§ What the exercise asks
All records, exactly as written, minus the pictures: copy them out.

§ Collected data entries
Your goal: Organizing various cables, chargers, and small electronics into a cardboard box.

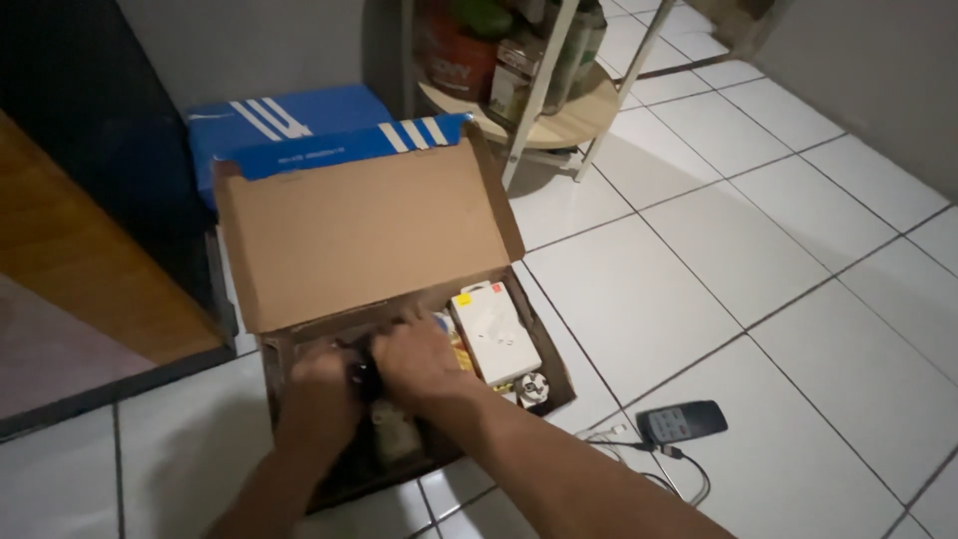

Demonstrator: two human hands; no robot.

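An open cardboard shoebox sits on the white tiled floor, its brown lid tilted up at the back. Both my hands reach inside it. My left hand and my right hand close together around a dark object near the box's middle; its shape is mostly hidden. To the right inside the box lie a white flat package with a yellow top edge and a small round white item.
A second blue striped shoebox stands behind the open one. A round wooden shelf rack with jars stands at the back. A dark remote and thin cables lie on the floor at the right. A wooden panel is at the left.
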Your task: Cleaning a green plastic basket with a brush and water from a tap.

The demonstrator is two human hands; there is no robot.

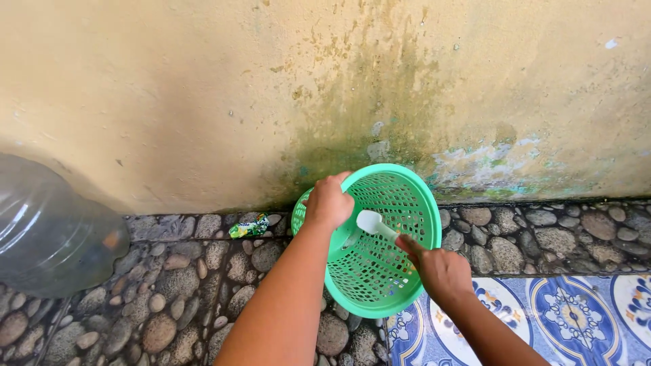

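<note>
So the biggest thing here is the wall (pixel 203 88), yellowish plaster with a dark greenish damp stain running down the middle and some flaky patches low on the right. Below it is the pebble floor (pixel 169 298), rounded stones set in cement, and in the bottom right corner it switches to patterned tiles (pixel 583 305) in blue and white with round motifs.

On the far left there's a big clear water jug (pixel 47 230) lying on its side on the pebbles, only partly in frame.

Then the main item: a green plastic basket (pixel 380 271), the perforated kind, tipped up on its side with the open mouth facing the camera. It sits right at the foot of the wall, straddling the edge where pebbles meet tiles.

The left hand (pixel 329 202) is clamped over the upper left rim of the basket, fingers curled around the edge, holding it tilted. The right hand (pixel 441 271) is closed around the handle of a small white brush (pixel 371 221), and the brush head is inside the basket, up against the inner mesh near the bottom.

Smallest bit: a crumpled green and yellow wrapper (pixel 249 227) lying on the pebbles by the wall, just left of the basket and not touching it.
</note>
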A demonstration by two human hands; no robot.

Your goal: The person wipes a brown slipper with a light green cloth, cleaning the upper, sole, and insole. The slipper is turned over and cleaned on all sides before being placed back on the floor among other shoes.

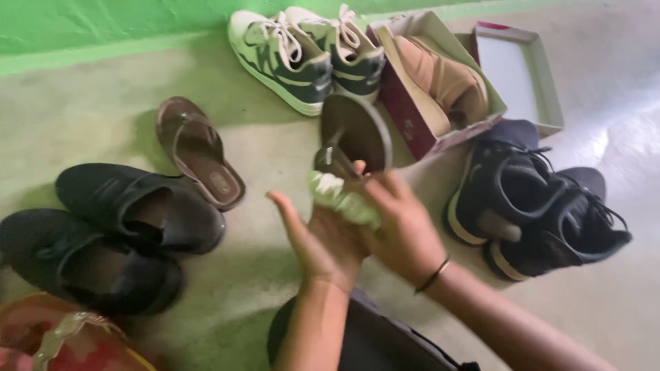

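Concrete floor by green wall, shoes spread around; wiping under way.
Right hand (405, 230) grips brown sandal (357, 134) and pale cloth (342, 197) at centre; left hand (316, 237) open beneath. Matching sandal (199, 151) lies left, untouched.

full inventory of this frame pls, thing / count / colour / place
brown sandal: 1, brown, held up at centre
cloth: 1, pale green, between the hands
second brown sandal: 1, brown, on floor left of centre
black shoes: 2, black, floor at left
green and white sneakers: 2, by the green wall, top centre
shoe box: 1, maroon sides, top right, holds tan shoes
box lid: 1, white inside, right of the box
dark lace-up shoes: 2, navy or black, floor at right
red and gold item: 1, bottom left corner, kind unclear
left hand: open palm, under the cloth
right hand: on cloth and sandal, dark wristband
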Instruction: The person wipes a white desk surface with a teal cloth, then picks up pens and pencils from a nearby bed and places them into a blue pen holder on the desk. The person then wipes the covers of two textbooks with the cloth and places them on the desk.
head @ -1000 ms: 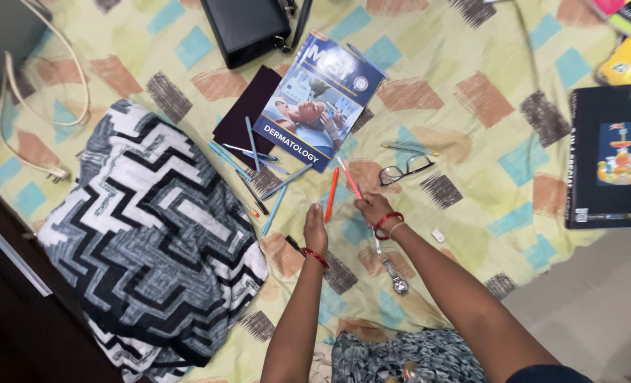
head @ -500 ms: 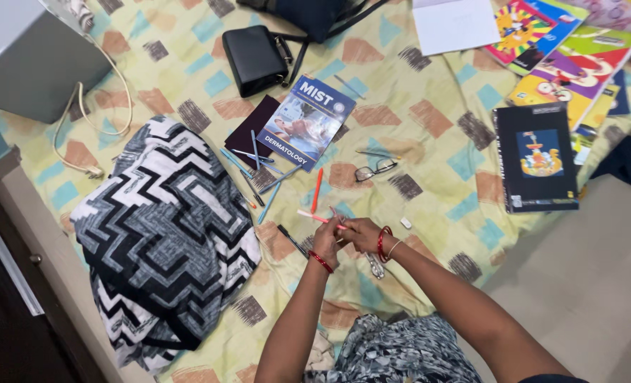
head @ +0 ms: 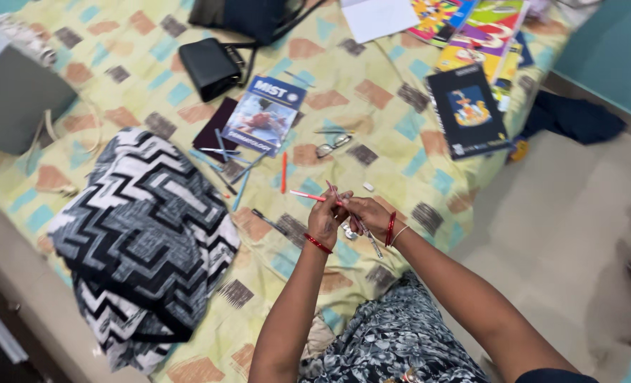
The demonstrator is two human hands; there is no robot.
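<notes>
Together over the patterned yellow bedsheet [head: 401, 106], the left hand [head: 327, 216] and right hand [head: 366, 215] close their fingers on thin pink-red pens [head: 308, 196]; how many is unclear, since the fingers hide the shafts.

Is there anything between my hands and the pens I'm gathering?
Nothing visible does. The left hand and right hand already grip the pink pen and another pen together above the bedsheet.
</notes>
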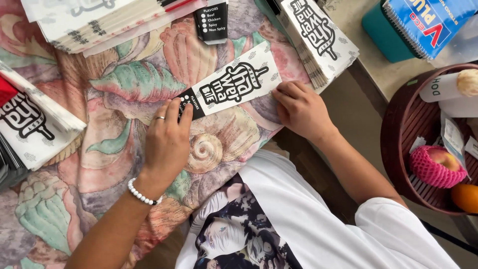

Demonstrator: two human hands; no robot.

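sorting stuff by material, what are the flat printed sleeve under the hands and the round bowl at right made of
Printed sleeve: looks like thin matte paperboard, lying flat with crisp cut edges under the left hand and right hand. Bowl: probably dark brown plastic or wood, ribbed; hard to tell.

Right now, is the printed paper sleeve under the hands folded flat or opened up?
Folded flat. The paper sleeve lies as a thin strip on the patterned cloth, the left hand pressing one end, the right hand the other.

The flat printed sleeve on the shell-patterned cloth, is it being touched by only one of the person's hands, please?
No, the left hand presses the flat printed sleeve at its dark end while the right hand presses its other end.
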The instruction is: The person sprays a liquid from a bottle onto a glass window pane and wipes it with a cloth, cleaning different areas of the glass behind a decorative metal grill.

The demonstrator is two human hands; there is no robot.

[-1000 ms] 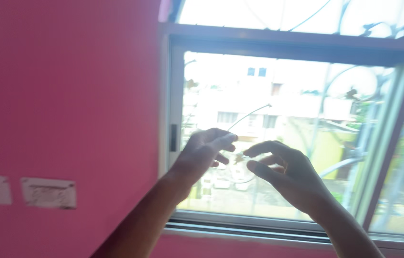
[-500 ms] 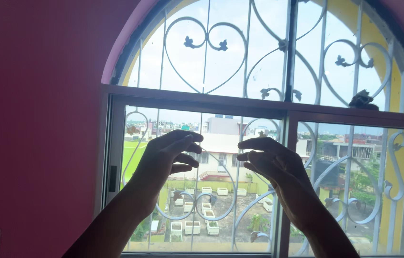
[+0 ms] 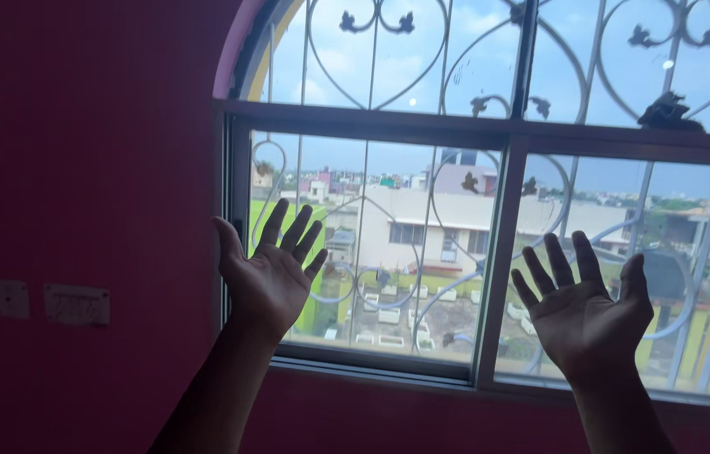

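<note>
From the head camera, both hands are raised in front of an arched sliding window (image 3: 502,252), palms turned toward the camera and held well apart from each other.

The left hand (image 3: 269,273) is up before the left pane (image 3: 363,244) of that window, near the frame's left upright. Its fingers (image 3: 292,231) are stretched out and spread, nothing between them, and the thumb points off to the left over the frame edge. Whether the hand touches the glass cannot be told.

The right hand (image 3: 586,313) is up before the right pane (image 3: 624,277), just right of the central upright (image 3: 498,261). Its fingers are likewise spread wide and empty, and it sits a little lower against the window than the left hand. Contact with the glass cannot be told here either.

Beyond the glass runs a white scrolled metal grille (image 3: 422,59) with heart-shaped curls in the arched top section. Left of the window a dark pink wall (image 3: 78,168) carries a small switch plate (image 3: 77,304) and a smaller square plate (image 3: 9,298) beside it, both well left of the left hand. Outside, past the window, low buildings and green ground show under a blue sky.
</note>
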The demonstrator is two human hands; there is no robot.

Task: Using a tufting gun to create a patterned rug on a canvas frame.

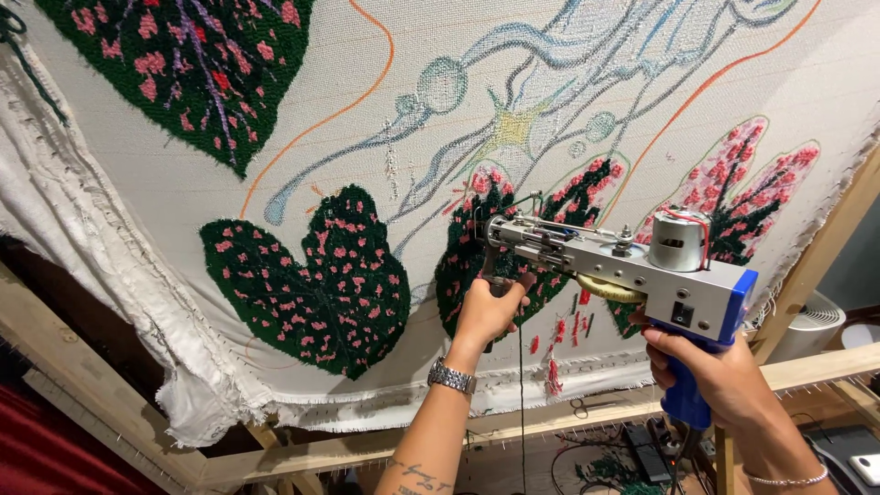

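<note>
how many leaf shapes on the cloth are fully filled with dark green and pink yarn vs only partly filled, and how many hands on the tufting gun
Fully filled leaves: 2, upper left and centre
Partly filled leaves: 3
Hands on the tufting gun: 2, left hand and right hand
Total: 5 leaves, 2 hands

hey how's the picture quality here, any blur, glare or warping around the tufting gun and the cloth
Head view: the tufting gun and both hands, left hand and right hand, are sharp, no motion blur; lighting is even and soft on the cloth, no harsh glare, just a mild sheen on the motor; wide-lens warping bows the wooden frame; lower left corner falls into dark shadow.
</note>
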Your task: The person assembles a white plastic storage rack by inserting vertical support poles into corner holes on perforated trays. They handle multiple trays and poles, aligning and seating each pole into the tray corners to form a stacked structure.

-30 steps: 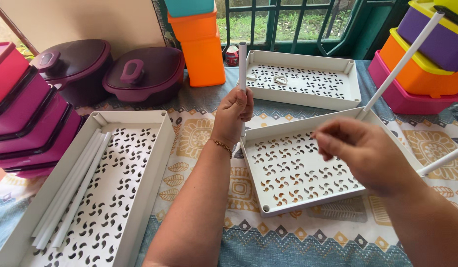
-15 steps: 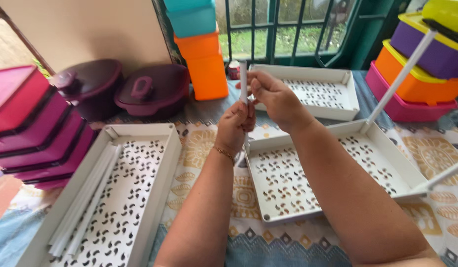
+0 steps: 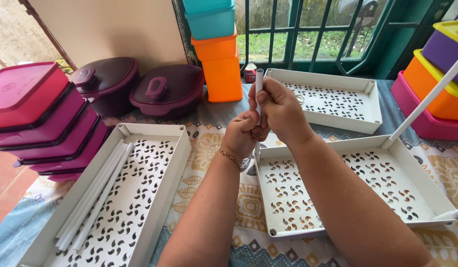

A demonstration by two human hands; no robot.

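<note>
Both hands grasp one upright white tube. The right hand is clenched around its upper part, the left hand, with a gold bracelet at the wrist, around it just below. The tube stands at the far left corner of a white perforated tray on the patterned table. Another tray to the left holds loose white tubes. Purple pots sit behind.

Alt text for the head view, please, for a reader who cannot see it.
Both hands, left hand and right hand, grip an upright white tube at the near-left corner of a white perforated tray. More white tubes lie in a second tray on the left; stacked coloured containers stand around the patterned tablecloth.
</note>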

§ Solution to this problem
Your goal: Organizing various cables, chargers, and small electronics into a cardboard box.


Demonstrator: two human hands; no robot.

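An open cardboard shoebox sits on the white tiled floor, its brown lid tilted up at the back. Both my hands reach inside it. My left hand and my right hand close together around a dark object near the box's middle; its shape is mostly hidden. To the right inside the box lie a white flat package with a yellow top edge and a small round white item.
A second blue striped shoebox stands behind the open one. A round wooden shelf rack with jars stands at the back. A dark remote and thin cables lie on the floor at the right. A wooden panel is at the left.
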Your task: Cleaning a green plastic basket with a brush and water from a tap.

The demonstrator is two human hands; there is no robot.


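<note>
So the biggest thing here is the wall (pixel 203 88), yellowish plaster with a dark greenish damp stain running down the middle and some flaky patches low on the right. Below it is the pebble floor (pixel 169 298), rounded stones set in cement, and in the bottom right corner it switches to patterned tiles (pixel 583 305) in blue and white with round motifs.

On the far left there's a big clear water jug (pixel 47 230) lying on its side on the pebbles, only partly in frame.

Then the main item: a green plastic basket (pixel 380 271), the perforated kind, tipped up on its side with the open mouth facing the camera. It sits right at the foot of the wall, straddling the edge where pebbles meet tiles.

The left hand (pixel 329 202) is clamped over the upper left rim of the basket, fingers curled around the edge, holding it tilted. The right hand (pixel 441 271) is closed around the handle of a small white brush (pixel 371 221), and the brush head is inside the basket, up against the inner mesh near the bottom.

Smallest bit: a crumpled green and yellow wrapper (pixel 249 227) lying on the pebbles by the wall, just left of the basket and not touching it.
</note>
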A demonstration by two human hands; no robot.

Your goal: The person wipes a brown slipper with a light green cloth, cleaning the upper, sole, and insole. The slipper is turned over and cleaned on all sides before being placed back on the floor among other shoes.


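Concrete floor by green wall, shoes spread around; wiping under way.
Right hand (405, 230) grips brown sandal (357, 134) and pale cloth (342, 197) at centre; left hand (316, 237) open beneath. Matching sandal (199, 151) lies left, untouched.

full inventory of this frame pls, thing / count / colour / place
brown sandal: 1, brown, held up at centre
cloth: 1, pale green, between the hands
second brown sandal: 1, brown, on floor left of centre
black shoes: 2, black, floor at left
green and white sneakers: 2, by the green wall, top centre
shoe box: 1, maroon sides, top right, holds tan shoes
box lid: 1, white inside, right of the box
dark lace-up shoes: 2, navy or black, floor at right
red and gold item: 1, bottom left corner, kind unclear
left hand: open palm, under the cloth
right hand: on cloth and sandal, dark wristband
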Instruction: The person wipes a white desk surface with a teal cloth, then picks up pens and pencils from a nearby bed and places them into a blue pen holder on the desk. The person then wipes the covers of two textbooks with the cloth and places them on the desk.
head @ -1000 ms: 
head @ -500 ms: 
head @ +0 ms: 
The demonstrator is two human hands; there is no robot.
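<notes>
Together over the patterned yellow bedsheet [head: 401, 106], the left hand [head: 327, 216] and right hand [head: 366, 215] close their fingers on thin pink-red pens [head: 308, 196]; how many is unclear, since the fingers hide the shafts.

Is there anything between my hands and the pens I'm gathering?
Nothing visible does. The left hand and right hand already grip the pink pen and another pen together above the bedsheet.
</notes>
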
Demonstrator: two human hands; no robot.

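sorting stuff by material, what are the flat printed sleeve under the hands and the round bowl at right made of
Printed sleeve: looks like thin matte paperboard, lying flat with crisp cut edges under the left hand and right hand. Bowl: probably dark brown plastic or wood, ribbed; hard to tell.

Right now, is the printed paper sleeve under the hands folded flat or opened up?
Folded flat. The paper sleeve lies as a thin strip on the patterned cloth, the left hand pressing one end, the right hand the other.

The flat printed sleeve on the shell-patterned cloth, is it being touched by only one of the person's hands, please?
No, the left hand presses the flat printed sleeve at its dark end while the right hand presses its other end.
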The instruction is: The person sprays a liquid from a bottle onto a glass window pane and wipes it with a cloth, cleaning different areas of the glass behind a decorative metal grill.

The demonstrator is two human hands; there is no robot.

[-1000 ms] 
[-500 ms] 
[+0 ms] 

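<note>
From the head camera, both hands are raised in front of an arched sliding window (image 3: 502,252), palms turned toward the camera and held well apart from each other.

The left hand (image 3: 269,273) is up before the left pane (image 3: 363,244) of that window, near the frame's left upright. Its fingers (image 3: 292,231) are stretched out and spread, nothing between them, and the thumb points off to the left over the frame edge. Whether the hand touches the glass cannot be told.

The right hand (image 3: 586,313) is up before the right pane (image 3: 624,277), just right of the central upright (image 3: 498,261). Its fingers are likewise spread wide and empty, and it sits a little lower against the window than the left hand. Contact with the glass cannot be told here either.

Beyond the glass runs a white scrolled metal grille (image 3: 422,59) with heart-shaped curls in the arched top section. Left of the window a dark pink wall (image 3: 78,168) carries a small switch plate (image 3: 77,304) and a smaller square plate (image 3: 9,298) beside it, both well left of the left hand. Outside, past the window, low buildings and green ground show under a blue sky.
</note>
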The demonstrator is two human hands; there is no robot.

Task: Using a tufting gun to create a patterned rug on a canvas frame.


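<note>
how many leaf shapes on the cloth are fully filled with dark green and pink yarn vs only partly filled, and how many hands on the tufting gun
Fully filled leaves: 2, upper left and centre
Partly filled leaves: 3
Hands on the tufting gun: 2, left hand and right hand
Total: 5 leaves, 2 hands

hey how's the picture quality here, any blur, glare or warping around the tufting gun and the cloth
Head view: the tufting gun and both hands, left hand and right hand, are sharp, no motion blur; lighting is even and soft on the cloth, no harsh glare, just a mild sheen on the motor; wide-lens warping bows the wooden frame; lower left corner falls into dark shadow.
</note>
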Your task: The person assembles a white plastic storage rack by inserting vertical support poles into corner holes on perforated trays. They handle multiple trays and poles, aligning and seating each pole into the tray corners to form a stacked structure.

-30 steps: 
-15 steps: 
+0 steps: 

A demonstration by two human hands; no robot.

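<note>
Both hands grasp one upright white tube. The right hand is clenched around its upper part, the left hand, with a gold bracelet at the wrist, around it just below. The tube stands at the far left corner of a white perforated tray on the patterned table. Another tray to the left holds loose white tubes. Purple pots sit behind.

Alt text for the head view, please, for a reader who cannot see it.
Both hands, left hand and right hand, grip an upright white tube at the near-left corner of a white perforated tray. More white tubes lie in a second tray on the left; stacked coloured containers stand around the patterned tablecloth.
</note>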

This answer has been given in full.